Figure 3. Trio isoforms. In addition to its complex structure, the trio gene can encode several isoforms as a result of alternative splicing. Five isoforms (TrioA to E) that differ in their C-terminus have been described to be specific of the nervous system, with TrioC/Solo expressed only after birth in the Purkinje cells of cerebellum. In addition, a sixth, oncogenic isoform of Trio, named Tgat, has been isolated from ATL (adult-T cell leukemia) patients.
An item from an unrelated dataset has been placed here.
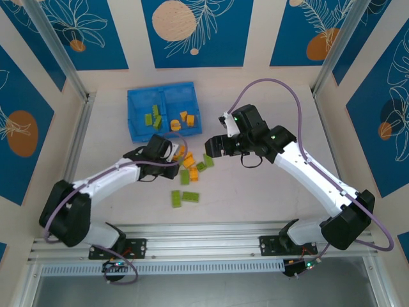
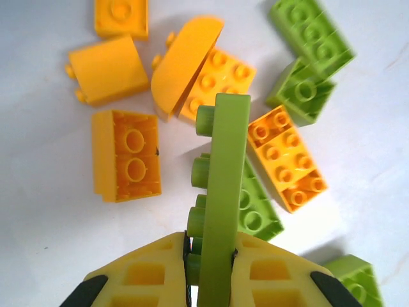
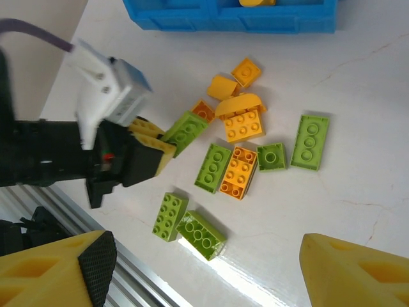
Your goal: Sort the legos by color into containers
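Lego (image 2: 225, 166) on edge, long axis along L fingers (image 2: 148, 272).

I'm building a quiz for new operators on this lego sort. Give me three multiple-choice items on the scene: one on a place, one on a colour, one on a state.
1. Where is the blue tray relative to the loose bricks?
A. Beyond them, on the far side.
B. In front of them, at the near edge.
C. Level with them, off to the right.

2. What colour is the brick in the left hand?
A. Orange.
B. Blue.
C. Lime green.

3. What state is the right hand in?
A. Shut on an orange brick.
B. Open, holding nothing.
C. Shut on the tray's rim.

Answers:
1 A, the top view shows the tray past the loose bricks.
2 C, the left wrist view shows a green brick pinched in it.
3 B, its jaws stand wide apart, empty.
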Controlling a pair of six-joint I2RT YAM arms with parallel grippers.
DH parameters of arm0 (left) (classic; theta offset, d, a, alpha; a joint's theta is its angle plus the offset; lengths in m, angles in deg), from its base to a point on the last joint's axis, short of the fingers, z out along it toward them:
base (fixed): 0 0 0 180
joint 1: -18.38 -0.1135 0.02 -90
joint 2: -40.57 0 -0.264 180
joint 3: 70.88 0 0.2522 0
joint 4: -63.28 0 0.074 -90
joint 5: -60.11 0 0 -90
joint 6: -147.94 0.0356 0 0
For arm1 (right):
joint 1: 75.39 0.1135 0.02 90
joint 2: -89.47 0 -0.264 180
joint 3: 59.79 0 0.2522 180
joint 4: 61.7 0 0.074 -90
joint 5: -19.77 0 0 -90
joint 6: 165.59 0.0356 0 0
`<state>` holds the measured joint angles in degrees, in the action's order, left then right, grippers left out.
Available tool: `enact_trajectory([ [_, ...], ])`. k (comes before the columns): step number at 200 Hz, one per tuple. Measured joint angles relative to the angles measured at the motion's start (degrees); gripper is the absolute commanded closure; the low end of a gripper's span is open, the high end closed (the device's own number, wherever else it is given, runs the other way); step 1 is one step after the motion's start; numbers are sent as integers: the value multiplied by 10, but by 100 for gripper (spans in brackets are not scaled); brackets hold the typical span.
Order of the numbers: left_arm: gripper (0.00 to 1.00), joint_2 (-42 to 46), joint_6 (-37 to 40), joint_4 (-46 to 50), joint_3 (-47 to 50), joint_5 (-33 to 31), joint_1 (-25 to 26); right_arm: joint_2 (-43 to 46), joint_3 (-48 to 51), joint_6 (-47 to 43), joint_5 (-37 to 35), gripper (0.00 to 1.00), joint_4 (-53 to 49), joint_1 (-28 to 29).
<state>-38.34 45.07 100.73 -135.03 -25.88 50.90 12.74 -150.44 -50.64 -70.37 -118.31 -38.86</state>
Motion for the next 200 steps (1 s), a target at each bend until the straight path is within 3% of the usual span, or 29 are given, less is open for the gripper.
enact_trajectory([
  [36, 88, 25, 10, 51, -80, -29, -14, 1, -7, 9, 0, 23, 4, -4],
  [70, 88, -24, 14, 64, -202, -88, -92, 9, -7, 17, 0, 23, 3, -6],
  [96, 88, -122, 4, 66, -307, -134, -176, 32, -3, 28, -5, 22, 4, -6],
  [121, 88, -256, -15, 92, -432, -155, -224, 71, 10, 37, -14, 22, 2, -7],
  [164, 86, -482, -68, 172, -675, -162, -249, 110, 13, 52, -24, 22, -7, -12],
  [200, 70, -565, -107, 212, -749, -158, -251, 144, 20, 62, -29, 21, -18, -13],
])
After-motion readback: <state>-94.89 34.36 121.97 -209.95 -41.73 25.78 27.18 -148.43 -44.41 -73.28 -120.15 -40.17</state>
Figure 4. Trio and upstream regulators in axon outgrowth and guidance. (A) Trio mediates Rac1 activation and axon outgrowth and guidance in response to netrin-1 in mammals. Phosphorylation of Trio by the Src-family tyrosine kinase Fyn is essential for Rac1 activation by netrin-1 and for the proper targeting of DCC to the cell surface of growth cones in order to mediate netrin-1-induced cortical axon outgrowth. (B) In C. elegans, UNC-73 acts upstream of UNC-40 (ortholog of DCC) and of SAX-3 (ortholog of Robo) to positively regulate their levels at the cell membrane. UNC-73 cooperates positively with the kinesin-like protein VAB-8 and, in the SAX-3 pathway, negatively with CRML-1, the C. elegans ortholog of CARMIL (capping protein, Arp2/3, and Myosin-I linker), a protein controlling actin dynamics in lamellipodia in mammals.
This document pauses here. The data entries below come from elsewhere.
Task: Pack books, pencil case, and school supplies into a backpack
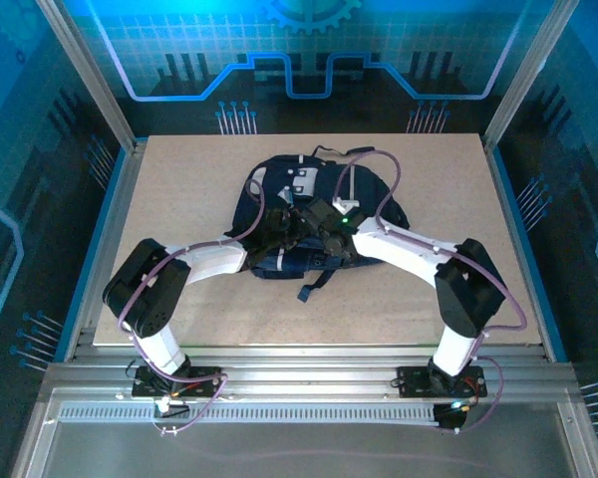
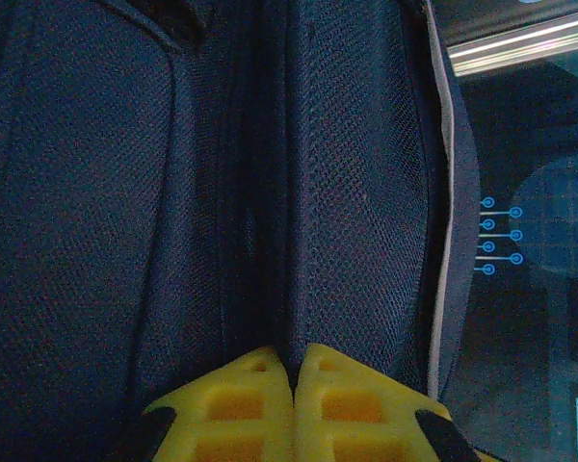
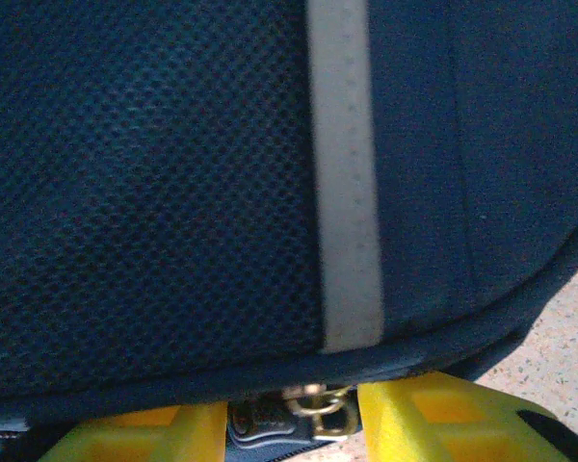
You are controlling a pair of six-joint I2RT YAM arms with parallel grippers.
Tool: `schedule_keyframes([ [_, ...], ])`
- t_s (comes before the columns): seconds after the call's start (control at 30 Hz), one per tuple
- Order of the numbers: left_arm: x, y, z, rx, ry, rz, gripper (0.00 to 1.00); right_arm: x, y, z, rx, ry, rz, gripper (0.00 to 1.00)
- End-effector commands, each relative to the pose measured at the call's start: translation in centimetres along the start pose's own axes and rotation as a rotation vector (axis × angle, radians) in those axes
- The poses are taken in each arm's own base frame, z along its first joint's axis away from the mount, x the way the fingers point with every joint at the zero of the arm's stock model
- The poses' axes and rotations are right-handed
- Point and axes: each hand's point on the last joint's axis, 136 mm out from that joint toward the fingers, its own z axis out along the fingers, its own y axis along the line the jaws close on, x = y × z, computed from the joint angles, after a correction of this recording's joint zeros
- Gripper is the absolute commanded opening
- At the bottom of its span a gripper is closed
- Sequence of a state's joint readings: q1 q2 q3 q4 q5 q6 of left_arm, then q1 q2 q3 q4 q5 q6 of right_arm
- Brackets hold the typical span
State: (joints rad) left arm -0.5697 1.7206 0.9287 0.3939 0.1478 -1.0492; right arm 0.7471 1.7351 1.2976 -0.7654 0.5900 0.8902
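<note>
The navy backpack (image 1: 279, 181) lies on the table between both arms. My left gripper (image 1: 282, 223) rests on its left part. In the left wrist view its yellow fingers (image 2: 241, 404) are pressed together on a fold of the backpack's mesh fabric (image 2: 347, 192). My right gripper (image 1: 331, 235) sits at the bag's near middle. Its fingers (image 3: 433, 419) stand apart at the lower rim of the backpack (image 3: 154, 192), with a brass zipper pull (image 3: 318, 409) in the gap. The books, pencil case and school supplies are hidden.
A pale grey stripe (image 3: 345, 173) runs down the bag's panel. Black straps (image 1: 314, 284) trail from the bag toward the near edge. Speckled tabletop (image 1: 229, 309) surrounds the bag, and metal frame posts (image 1: 90, 90) stand at the far corners.
</note>
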Motion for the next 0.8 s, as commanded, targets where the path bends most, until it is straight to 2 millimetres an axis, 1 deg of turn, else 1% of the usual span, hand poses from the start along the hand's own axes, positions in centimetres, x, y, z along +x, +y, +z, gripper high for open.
schedule_keyframes([
  [0.0, -1.8, -6.0, -1.2, 0.171, -0.039, 0.050, 0.00, -0.9, -2.9, 0.2, 0.050, -0.013, 0.057, 0.40],
  [0.03, -1.8, -6.0, -1.2, 0.170, -0.036, 0.051, 0.00, -0.8, -2.9, 0.2, 0.042, -0.010, 0.067, 0.42],
  [0.07, -1.8, -6.1, -1.3, 0.169, -0.034, 0.053, 0.00, -0.8, -2.6, 0.3, 0.019, -0.013, 0.065, 0.44],
  [0.2, -1.6, -6.1, -1.3, 0.165, -0.027, 0.055, 0.00, -1.0, -0.6, 1.3, -0.123, 0.017, 0.102, 0.52],
  [0.27, -1.6, -6.0, -1.3, 0.161, -0.022, 0.055, 0.00, -0.9, 0.2, 1.6, -0.180, 0.025, 0.111, 0.53],
  [0.3, -1.6, -6.0, -1.4, 0.161, -0.023, 0.053, 0.00, -1.0, 0.7, 1.7, -0.218, 0.021, 0.123, 0.51],
  [0.37, -1.5, -5.7, -1.3, 0.154, -0.024, 0.053, 0.00, -1.2, 1.0, 2.0, -0.256, 0.010, 0.147, 0.43],
  [0.47, -1.5, -5.4, -1.3, 0.144, -0.025, 0.052, 0.00, -1.5, 0.3, 1.8, -0.268, -0.013, 0.163, 0.25],
  [0.57, -1.9, -5.0, -1.4, 0.132, -0.035, 0.055, 0.00, -1.8, -0.5, 1.5, -0.295, -0.024, 0.177, 0.13],
  [0.63, -2.3, -4.5, -1.5, 0.122, -0.044, 0.053, 0.00, -1.8, -1.0, 1.3, -0.322, -0.021, 0.170, 0.00],
  [0.67, -2.7, -4.3, -1.6, 0.114, -0.052, 0.056, 0.00, -1.7, -1.2, 1.2, -0.336, -0.018, 0.156, 0.00],
  [0.77, -4.2, -2.6, -1.8, 0.072, -0.084, 0.063, 0.00, -1.3, -2.2, 0.9, -0.363, 0.005, 0.074, 0.00],
])
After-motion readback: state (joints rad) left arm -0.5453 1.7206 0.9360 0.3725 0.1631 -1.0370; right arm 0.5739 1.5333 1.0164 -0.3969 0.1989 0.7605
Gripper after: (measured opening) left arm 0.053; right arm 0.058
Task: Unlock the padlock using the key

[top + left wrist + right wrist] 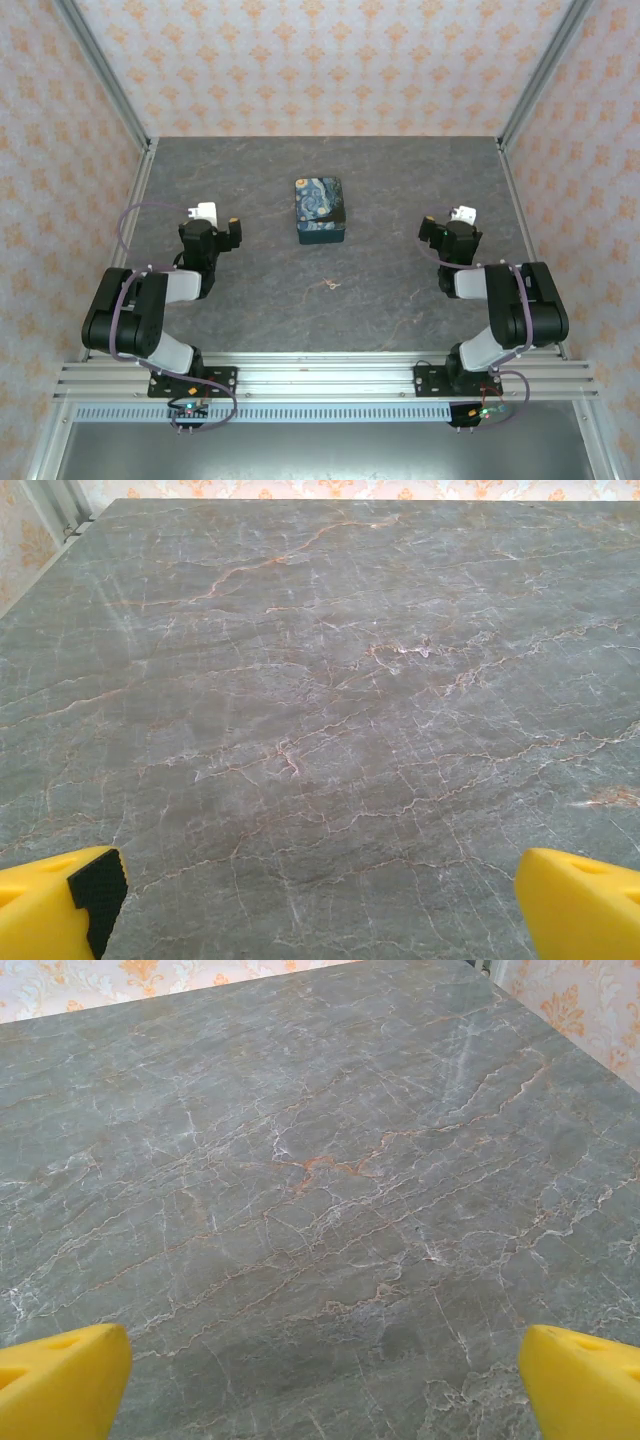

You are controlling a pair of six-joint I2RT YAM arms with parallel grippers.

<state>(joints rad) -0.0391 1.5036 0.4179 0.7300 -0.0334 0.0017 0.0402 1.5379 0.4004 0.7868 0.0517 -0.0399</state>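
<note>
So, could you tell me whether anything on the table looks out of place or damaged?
Nothing stands out. The starry blue box sits upright on the table; the tiny key lies flat on its near side, apart from it; the left hand and right hand are open and empty.

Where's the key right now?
In the top view, the key lies on the table near its middle, by itself. It is a short way toward the near edge from the blue box.

Open tabletop [420,300] around box [319,210] (and key [326,286])
</note>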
Figure 5. Trio in cell adhesion. (A) Trio is activated by binding to adhesive receptors, such as cadherins and integrins of the ICAM family and thereby participates to several cell adhesion-mediated physiological processes, mainly through Rac1 activation and actin cytoskeleton remodeling. (B) Trio impinges on adhesive receptor expression at the transcriptional level through Rac1 activation. Left panel: Trio-mediated Rac1 signaling induces the phosphorylation of the transcriptional repressor Tbx3, leading to a decrease in E-cadherin expression. Tara upregulates E-cadherin transcription, by inhibiting Trio. Right panel: Trio regulates a novel pro-inflammatory pathway during transendothelial migration by controlling the expression of VCAM-1/ICAM-1 through Rac1-mediated activation of the transcription factor Ets2 in response to the cytokine TNFα.

Figure 6. Trio in physiological processes initiated by Gαq-protein coupled receptors. In vitro binding of Gαq to Trio releases the PH2-mediated inhibition of DH2, and thereby activates the GEFD2 activity toward RhoA. (A) In C. elegans, EGL-30/Gαq binding to UNC-73 isoforms activates RhoA, leading to egg laying, locomotion and growth of the animal together with the EGL-8/PLCβ pathway. UNC-73 isoforms are therefore major effectors of the Gαq pathway and play a major role in the development and the physiology of the worm. (B) In mammals, Trio mediates the Gαq-elicited mitogenic response through Rac1 and RhoA activation, by acting on p38 and Jun kinase (JNK), which control nuclear AP-1 activity.